Detrás de él, montones de mujeres bajaban por el terraplén, como langostas vestidas de negro…

Cuando el barón Harkonnen recibió el inesperado mensaje de la madre superiora Harishka, tuvo ganas de estrangularla. Durante días, sus gritos y amenazas no habían recibido respuesta. Ahora, mientras paseaba por el puente de mando de la fragata, la vieja bruja se ponía en contacto con él. Apareció en la pantalla ovalada.

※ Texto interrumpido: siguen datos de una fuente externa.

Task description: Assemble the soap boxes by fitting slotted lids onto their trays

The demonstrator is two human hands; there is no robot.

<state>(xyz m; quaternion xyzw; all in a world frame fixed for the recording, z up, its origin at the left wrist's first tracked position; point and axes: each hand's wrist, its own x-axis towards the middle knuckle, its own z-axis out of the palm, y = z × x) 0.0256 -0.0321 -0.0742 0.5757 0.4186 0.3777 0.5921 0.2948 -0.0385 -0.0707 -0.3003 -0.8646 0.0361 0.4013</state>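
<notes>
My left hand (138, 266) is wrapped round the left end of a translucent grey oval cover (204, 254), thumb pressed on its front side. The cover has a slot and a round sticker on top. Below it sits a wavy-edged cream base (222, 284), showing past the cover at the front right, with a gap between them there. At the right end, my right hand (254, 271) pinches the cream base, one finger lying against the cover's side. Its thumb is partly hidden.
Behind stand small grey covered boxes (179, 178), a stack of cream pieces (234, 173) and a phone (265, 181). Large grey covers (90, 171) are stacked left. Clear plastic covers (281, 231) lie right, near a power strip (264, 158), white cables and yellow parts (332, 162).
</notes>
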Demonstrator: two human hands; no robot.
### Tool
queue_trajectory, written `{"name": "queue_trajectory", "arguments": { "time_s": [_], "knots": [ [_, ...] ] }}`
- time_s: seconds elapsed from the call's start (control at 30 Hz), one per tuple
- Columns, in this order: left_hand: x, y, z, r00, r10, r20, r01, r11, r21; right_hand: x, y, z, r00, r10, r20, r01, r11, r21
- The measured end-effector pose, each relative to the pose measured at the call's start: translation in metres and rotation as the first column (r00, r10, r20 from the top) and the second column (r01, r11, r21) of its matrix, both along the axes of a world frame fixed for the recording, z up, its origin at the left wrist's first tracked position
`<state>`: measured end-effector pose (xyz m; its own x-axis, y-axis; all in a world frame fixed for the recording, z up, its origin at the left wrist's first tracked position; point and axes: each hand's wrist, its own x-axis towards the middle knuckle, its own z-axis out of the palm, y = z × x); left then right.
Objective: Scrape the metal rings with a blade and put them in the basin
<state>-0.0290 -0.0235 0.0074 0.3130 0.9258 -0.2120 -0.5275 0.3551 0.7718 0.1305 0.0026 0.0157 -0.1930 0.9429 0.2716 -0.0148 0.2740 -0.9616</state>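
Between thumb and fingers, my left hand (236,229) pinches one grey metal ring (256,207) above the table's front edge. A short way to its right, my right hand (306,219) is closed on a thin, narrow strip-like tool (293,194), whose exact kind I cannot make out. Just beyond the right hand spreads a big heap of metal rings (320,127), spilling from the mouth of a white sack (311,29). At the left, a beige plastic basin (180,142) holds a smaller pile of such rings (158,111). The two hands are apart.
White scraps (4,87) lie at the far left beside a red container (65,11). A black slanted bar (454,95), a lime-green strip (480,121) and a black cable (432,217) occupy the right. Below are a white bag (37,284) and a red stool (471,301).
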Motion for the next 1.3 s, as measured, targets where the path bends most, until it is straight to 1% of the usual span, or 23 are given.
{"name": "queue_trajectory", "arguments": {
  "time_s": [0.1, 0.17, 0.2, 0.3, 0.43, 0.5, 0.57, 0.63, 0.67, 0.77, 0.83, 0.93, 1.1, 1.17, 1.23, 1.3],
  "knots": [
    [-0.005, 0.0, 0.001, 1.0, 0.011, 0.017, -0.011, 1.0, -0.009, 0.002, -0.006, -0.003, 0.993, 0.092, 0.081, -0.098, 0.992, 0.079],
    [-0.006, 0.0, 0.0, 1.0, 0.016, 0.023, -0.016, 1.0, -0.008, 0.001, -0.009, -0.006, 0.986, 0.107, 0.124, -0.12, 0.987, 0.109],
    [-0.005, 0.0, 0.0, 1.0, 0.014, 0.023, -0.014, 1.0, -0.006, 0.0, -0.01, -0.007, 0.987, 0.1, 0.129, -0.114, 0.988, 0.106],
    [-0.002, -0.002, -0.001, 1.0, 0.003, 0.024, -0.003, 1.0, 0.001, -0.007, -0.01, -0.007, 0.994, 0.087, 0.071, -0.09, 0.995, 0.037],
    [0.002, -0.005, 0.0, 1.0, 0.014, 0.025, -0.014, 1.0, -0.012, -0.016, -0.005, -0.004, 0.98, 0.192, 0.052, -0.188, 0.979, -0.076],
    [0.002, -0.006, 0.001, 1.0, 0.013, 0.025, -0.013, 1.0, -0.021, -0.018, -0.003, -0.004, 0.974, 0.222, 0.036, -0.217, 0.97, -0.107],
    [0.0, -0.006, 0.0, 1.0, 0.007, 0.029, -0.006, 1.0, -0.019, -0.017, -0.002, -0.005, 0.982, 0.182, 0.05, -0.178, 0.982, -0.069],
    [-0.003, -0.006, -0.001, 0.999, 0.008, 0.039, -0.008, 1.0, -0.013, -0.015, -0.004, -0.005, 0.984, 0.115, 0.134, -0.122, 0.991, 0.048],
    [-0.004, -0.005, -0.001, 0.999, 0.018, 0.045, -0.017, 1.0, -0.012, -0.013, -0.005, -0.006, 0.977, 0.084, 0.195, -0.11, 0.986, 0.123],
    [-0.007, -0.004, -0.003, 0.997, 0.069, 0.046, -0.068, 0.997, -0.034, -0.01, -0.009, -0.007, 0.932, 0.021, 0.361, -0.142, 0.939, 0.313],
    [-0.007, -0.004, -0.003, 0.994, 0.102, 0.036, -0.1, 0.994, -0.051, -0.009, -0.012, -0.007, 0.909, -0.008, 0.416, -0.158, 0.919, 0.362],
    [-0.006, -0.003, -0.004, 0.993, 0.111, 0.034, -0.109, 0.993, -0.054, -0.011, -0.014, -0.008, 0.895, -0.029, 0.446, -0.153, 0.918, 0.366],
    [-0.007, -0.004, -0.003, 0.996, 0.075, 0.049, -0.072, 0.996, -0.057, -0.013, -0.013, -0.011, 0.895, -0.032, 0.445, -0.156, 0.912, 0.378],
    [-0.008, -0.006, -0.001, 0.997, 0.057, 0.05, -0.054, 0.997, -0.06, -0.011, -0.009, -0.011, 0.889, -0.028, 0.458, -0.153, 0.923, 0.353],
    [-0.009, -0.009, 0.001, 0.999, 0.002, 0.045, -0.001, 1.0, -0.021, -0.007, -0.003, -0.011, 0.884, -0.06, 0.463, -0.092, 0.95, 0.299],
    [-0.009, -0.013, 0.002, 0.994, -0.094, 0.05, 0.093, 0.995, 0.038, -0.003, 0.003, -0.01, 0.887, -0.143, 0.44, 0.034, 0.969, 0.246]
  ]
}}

—Lamento no haber estado disponible cuando vinisteis a verme, barón, y siento que nuestros sistemas de comunicación estuvieran desconectados. Sé que queréis hablar conmigo de algo. —Su tono era enloquecedoramente plácido—. De todos modos, me pregunto si antes querríais recuperar a vuestro sobrino.

Al ver que sus delgados labios sonreían bajo aquellos aviesos ojos de color almendra, el barón comprendió que su corpulento rostro reflejaba una confusión absoluta. Giró en redondo y miró al capitán de sus tropas, y después a Piter de Vries.

—¿Dónde está Rabban? —Los dos hombres sacudieron la cabeza, tan sorprendidos como él—. ¡Traedme a Rabban!

La madre superiora hizo un gesto, y unas cuantas hermanas depositaron al hombre ante la pantalla. Pese a los cortes y arañazos ensangrentados de su cara, la expresión de Rabban era desafiante. Uno de sus brazos colgaba inerte a un costado. Tenía los pantalones desgarrados a la altura de las rodillas, y dejaban al descubierto varias heridas.